■ Problem to work on:
An exact repetition of the data below, without images, is the expected answer.

■ Stored data:

***

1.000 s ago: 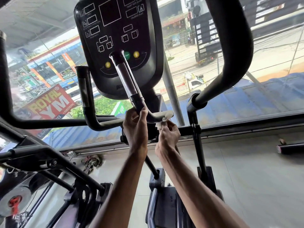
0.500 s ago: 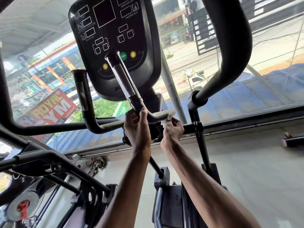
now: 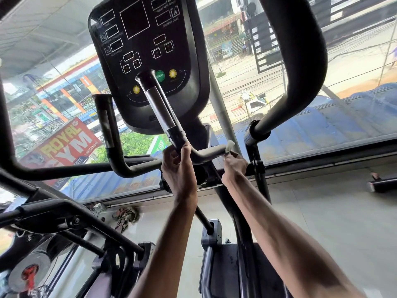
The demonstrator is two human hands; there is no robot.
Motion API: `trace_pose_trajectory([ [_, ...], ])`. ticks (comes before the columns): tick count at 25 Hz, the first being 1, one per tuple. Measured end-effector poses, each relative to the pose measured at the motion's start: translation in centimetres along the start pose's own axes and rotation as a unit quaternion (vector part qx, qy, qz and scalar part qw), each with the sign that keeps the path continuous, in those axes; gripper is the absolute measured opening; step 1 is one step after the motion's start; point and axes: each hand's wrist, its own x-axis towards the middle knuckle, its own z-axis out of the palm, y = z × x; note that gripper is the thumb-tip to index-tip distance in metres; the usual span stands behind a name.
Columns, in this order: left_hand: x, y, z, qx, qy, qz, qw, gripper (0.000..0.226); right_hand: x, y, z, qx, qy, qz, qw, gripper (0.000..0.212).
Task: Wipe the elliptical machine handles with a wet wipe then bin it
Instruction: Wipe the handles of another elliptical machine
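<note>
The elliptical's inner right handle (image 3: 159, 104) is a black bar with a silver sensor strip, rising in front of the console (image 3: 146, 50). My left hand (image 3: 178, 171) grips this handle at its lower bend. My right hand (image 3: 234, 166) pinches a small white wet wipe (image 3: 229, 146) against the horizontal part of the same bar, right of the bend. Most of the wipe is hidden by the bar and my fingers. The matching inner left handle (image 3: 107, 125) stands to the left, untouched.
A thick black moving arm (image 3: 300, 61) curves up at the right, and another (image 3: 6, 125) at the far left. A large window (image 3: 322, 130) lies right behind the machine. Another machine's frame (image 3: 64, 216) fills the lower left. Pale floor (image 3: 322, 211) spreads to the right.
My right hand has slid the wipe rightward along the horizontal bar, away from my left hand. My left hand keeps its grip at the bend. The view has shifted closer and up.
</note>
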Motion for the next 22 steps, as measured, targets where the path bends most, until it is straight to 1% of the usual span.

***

■ Response area:
1.000 s ago: 
0.500 s ago: 
now: 
The demonstrator is two human hands; there is no robot.
Motion API: `trace_pose_trajectory([ [_, ...], ])`. ticks (comes before the columns): tick count at 25 Hz, the first being 1, one per tuple. Measured end-effector poses, each relative to the pose measured at the motion's start: translation in centimetres along the start pose's own axes and rotation as a unit quaternion (vector part qx, qy, qz and scalar part qw), each with the sign that keeps the path continuous, in those axes; gripper is the absolute measured opening; step 1 is one step after the motion's start; point and axes: each hand's wrist, its own x-axis towards the middle knuckle, its own z-axis out of the palm, y = z × x; note that gripper is the thumb-tip to index-tip distance in metres; the usual span stands behind a name.
Columns, in this order: left_hand: x, y, z, qx, qy, qz, qw, gripper (0.000..0.226); right_hand: x, y, z, qx, qy, qz, qw, gripper (0.000..0.212).
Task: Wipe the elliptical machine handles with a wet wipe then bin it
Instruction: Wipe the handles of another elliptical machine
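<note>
The elliptical's inner right handle (image 3: 159, 104) is a black bar with a silver sensor strip, rising in front of the console (image 3: 146, 50). My left hand (image 3: 178, 171) grips this handle at its lower bend. My right hand (image 3: 234, 166) pinches a small white wet wipe (image 3: 229, 146) against the horizontal part of the same bar, right of the bend. Most of the wipe is hidden by the bar and my fingers. The matching inner left handle (image 3: 107, 125) stands to the left, untouched.
A thick black moving arm (image 3: 300, 61) curves up at the right, and another (image 3: 6, 125) at the far left. A large window (image 3: 322, 130) lies right behind the machine. Another machine's frame (image 3: 64, 216) fills the lower left. Pale floor (image 3: 322, 211) spreads to the right.
My right hand has slid the wipe rightward along the horizontal bar, away from my left hand. My left hand keeps its grip at the bend. The view has shifted closer and up.
</note>
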Motion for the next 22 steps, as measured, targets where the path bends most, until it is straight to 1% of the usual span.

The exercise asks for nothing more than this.